# Achieving Breakthrough Performance in Virtex-4 FPGAs

By: Frédéric Rivoallon

Virtex-4<sup>TM</sup> FPGAs are the first multi-platform FPGA family based on the revolutionary Advanced Silicon Modular Block or ASMBL<sup>TM</sup> architecture. Between its different platforms (LX, FX, and SX), the Virtex-4 family offers a programmable logic solution closely matching designers needs. With several new architectural elements designed for maximum throughput, higher integration, and lower power consumption, Virtex-4 FPGAs can attain new performance levels.

Maximum system performance requires a balanced mix of performance-efficient components in your system (logic, on-chip memory, I/O, etc.).

This paper first shows the level of performance that can be reached with Virtex-4 design building blocks. Then, it illustrates how to take advantage of this performance in actual designs or benchmarks by looking at coding style, tool settings, and constraints.

Performance benchmarks based on customer designs show Virtex-4 designs have up to 43% better logic performance than other 90 nm FPGAs, and are on average one speed grade faster.

© 2004-2005 Xilinx, Inc. All rights reserved. All Xilinx trademarks, registered trademarks, patents, and disclaimers are as listed at <a href="http://www.xilinx.com/legal.htm">http://www.xilinx.com/legal.htm</a>. All other trademarks and registered trademarks are the property of their respective owners. All specifications are subject to change without notice.



## 500-MHz Clock Rates From Fabric to the Blocks

Virtex-4 devices are the platform of choice for high-performance design; its logic fabric and fixed blocks can all operate at 500-MHz clock rates. For example, in the logic fabric, many functions, such as counters, adders, and storage (RAM/ROM) implemented with lookup tables (LUTs), are capable of performing at that clock rate. The fixed blocks (memory and DSP) have been designed to also operate at the same speed.

## Logic Fabric

The basic Virtex-4 logic element is composed of a 4-input LUT and a flip-flop, as well as additional elements, such as a function expander (MUXF) and an arithmetic cell (MULT\_AND). The function expander enables larger LUT structures (such as 5-input LUT or 6-input LUT) to be built.

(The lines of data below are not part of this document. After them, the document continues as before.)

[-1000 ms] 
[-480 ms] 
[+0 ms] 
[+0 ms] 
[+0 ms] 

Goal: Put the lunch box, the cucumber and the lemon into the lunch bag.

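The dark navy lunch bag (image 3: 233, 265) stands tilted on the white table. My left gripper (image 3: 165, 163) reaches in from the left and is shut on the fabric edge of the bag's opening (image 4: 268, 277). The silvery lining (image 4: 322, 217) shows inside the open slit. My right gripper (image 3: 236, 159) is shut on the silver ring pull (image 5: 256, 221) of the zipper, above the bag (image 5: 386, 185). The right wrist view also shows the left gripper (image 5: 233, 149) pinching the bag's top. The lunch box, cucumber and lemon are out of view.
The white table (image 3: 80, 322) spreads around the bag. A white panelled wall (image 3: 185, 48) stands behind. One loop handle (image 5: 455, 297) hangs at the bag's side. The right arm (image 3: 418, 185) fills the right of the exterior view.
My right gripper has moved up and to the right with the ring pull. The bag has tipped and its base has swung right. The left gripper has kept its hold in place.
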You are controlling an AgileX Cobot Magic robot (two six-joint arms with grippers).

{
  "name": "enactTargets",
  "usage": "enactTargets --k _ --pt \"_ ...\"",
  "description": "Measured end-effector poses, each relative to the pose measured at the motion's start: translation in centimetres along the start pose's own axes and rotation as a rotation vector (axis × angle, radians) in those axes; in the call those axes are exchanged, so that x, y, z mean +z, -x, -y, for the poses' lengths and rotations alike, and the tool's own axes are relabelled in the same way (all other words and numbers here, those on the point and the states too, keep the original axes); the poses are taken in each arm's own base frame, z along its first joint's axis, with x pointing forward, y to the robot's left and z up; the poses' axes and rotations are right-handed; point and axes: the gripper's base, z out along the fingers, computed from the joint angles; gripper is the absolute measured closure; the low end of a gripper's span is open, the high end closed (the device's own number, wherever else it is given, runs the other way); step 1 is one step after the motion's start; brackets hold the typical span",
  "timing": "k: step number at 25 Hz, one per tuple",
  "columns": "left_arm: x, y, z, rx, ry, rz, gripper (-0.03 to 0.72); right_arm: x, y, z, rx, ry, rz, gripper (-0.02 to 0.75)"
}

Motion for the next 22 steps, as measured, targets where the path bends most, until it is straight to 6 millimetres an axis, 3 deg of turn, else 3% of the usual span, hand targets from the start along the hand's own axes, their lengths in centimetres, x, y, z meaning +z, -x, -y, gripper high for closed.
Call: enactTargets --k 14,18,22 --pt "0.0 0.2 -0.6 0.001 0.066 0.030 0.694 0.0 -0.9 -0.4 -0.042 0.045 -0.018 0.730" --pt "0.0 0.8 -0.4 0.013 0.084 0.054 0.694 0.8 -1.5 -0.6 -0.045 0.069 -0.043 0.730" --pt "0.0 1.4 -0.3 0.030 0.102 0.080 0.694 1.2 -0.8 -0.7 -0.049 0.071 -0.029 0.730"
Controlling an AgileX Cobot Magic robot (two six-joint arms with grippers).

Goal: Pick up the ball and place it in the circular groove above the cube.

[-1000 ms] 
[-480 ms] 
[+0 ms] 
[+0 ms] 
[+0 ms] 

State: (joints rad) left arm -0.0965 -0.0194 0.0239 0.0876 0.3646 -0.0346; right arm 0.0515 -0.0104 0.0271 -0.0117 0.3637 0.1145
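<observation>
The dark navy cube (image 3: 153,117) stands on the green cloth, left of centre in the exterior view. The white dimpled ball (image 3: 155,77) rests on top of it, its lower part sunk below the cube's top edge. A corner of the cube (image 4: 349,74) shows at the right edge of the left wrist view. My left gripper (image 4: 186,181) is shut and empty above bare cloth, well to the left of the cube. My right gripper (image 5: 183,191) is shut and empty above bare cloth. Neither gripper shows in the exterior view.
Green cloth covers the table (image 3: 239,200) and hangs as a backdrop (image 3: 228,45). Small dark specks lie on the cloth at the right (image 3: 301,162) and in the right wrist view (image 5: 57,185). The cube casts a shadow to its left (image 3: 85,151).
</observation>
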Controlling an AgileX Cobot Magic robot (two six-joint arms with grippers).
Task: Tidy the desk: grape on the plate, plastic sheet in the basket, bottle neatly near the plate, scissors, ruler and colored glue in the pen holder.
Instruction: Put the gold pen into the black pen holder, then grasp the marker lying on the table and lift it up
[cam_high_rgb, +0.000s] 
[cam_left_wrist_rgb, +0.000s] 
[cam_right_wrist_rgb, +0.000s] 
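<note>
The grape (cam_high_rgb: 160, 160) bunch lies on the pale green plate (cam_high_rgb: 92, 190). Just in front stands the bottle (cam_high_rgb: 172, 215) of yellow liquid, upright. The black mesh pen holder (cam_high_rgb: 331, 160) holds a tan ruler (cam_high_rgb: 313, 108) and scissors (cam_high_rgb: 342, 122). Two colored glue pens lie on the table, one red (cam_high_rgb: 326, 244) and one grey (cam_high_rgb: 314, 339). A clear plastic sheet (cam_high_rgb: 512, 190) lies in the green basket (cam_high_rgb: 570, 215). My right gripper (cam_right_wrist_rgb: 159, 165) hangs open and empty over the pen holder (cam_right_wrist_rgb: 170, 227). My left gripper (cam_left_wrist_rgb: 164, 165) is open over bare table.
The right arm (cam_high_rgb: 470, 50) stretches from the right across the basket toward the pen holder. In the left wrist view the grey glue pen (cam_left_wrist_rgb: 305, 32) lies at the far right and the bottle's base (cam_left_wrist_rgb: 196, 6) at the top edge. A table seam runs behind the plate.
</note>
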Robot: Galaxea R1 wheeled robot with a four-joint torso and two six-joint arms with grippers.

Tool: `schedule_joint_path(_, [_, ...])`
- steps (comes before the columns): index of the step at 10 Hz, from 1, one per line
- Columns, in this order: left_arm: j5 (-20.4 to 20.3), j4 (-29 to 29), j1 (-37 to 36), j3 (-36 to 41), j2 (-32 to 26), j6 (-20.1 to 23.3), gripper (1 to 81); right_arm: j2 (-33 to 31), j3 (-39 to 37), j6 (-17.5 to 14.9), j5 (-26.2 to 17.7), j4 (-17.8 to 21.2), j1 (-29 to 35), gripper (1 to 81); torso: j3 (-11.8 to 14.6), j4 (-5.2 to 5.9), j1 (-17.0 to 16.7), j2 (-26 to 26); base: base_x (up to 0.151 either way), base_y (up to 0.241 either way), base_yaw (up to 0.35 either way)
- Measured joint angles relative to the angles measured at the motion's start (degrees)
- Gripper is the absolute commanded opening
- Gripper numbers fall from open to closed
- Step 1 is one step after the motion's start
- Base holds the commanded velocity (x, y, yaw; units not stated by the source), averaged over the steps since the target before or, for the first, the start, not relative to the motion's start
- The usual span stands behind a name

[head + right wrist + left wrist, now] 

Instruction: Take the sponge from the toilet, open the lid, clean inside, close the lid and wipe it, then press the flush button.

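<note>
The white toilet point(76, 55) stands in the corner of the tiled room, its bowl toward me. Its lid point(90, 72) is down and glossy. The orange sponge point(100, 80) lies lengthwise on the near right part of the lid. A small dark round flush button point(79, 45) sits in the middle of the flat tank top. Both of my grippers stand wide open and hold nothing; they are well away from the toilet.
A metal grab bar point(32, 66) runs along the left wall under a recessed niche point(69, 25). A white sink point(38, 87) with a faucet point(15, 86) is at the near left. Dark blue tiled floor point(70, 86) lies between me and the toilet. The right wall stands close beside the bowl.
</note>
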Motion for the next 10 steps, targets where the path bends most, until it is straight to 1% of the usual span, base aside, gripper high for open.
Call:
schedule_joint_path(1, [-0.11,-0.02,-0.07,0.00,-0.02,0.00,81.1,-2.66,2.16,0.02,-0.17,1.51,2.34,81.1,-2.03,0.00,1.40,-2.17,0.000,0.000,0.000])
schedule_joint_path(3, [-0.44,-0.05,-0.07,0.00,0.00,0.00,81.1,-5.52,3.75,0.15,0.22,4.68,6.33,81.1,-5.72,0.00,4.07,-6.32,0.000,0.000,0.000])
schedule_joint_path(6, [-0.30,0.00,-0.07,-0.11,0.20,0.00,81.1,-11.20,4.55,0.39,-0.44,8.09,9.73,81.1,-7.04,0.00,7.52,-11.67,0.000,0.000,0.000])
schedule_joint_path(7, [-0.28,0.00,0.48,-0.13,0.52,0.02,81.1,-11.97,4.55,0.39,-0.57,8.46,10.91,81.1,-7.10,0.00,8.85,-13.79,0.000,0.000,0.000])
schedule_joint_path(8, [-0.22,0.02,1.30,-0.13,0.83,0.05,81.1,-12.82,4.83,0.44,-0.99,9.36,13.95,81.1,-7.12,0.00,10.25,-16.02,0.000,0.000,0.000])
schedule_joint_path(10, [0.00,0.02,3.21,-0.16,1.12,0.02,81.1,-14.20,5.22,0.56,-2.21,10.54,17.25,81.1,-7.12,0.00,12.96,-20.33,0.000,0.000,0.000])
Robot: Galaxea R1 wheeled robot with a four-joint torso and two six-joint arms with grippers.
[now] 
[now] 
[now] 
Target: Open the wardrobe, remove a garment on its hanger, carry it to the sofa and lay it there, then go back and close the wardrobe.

In RAM mode, the Virtex-4 LUT can be used as a 16-bit memory element, a 16-bit shift register, or even a loadable LUT whose content can be changed during operation. This RAM mode, unique to Virtex-4 FPGAs, offers very-efficient small memories.

## **DSP** Performance

Virtex-4 FPGAs offer more DSP specific blocks than any other device, resulting in an 256 GMAC/s DSP bandwidth. The 500-MHz XtremeDSP™ slice provides the highest performance, lowest power, and most versatile arithmetic unit. It can implement a multiply accumulate unit and can be cascaded with other similar blocks to implement larger design structures such as a Finite Impulse Response (FIR) filter, while still operating at nominal speed. This performance and expandability enable Virtex-4 FPGAs to implement DSP critical functions with an unprecedented level of performance and integration, without requiring logic from the fabric. In addition to DSP functions, the DSP slices can be configured as counters, barrel shifters, adders, subtracters, accumulators, and other functions operating at 500 MHz.

# On-Chip RAM

Each Virtex-4 block RAM stores 18K bits of data. Compared to the previous generation, the enhancements of the new block include:

- New built-in level of pipeline with an additional register at the data read output enabling 500-MHz clocking.
- Two adjacent block RAMs combined to one deeper 32K x 1 memory without any external logic or speed loss.
- Individual byte write enable.
- A unique built-in multi-rate FIFO mode providing address sequencing and control circuitry without additional logic. The FIFO mode provides Full and Empty outputs, as well as programmable Almost Full and Almost Empty flags, and guarantees glitch-free generation of these flags.
- Built-in Error-Correction Control (ECC) where the block RAMs provide optional Hamming code error correction and checking capability to improve effective system performance and save space.

## I/O Bandwidth

Maximum system performance requires high-performance interactive links between the FPGA and the other components of the system. Virtex-4 FPGAs is the only programmable device providing high-speed serial transceivers capable of 11 Gb/s.



## **Embedded Processing**

Virtex-4 FPGAs offer a built-in, enhanced PowerPC<sup>TM</sup> 405 core that delivers 680 DMIPS performance at 450 MHz and a new Auxiliary Processor Unit (APU) controller. This APU simplifies and streamlines the connection to custom coprocessors and hardware accelerators.

# Memory Interface

The ChipSync™ technology enables flexible and high performance memory interface applications. It provides a unique run time data to clock centering capability for increased design margins, with a resolution of 80 ps. The adjustment compensates for devices and parameter variations: process, voltage, and temperature.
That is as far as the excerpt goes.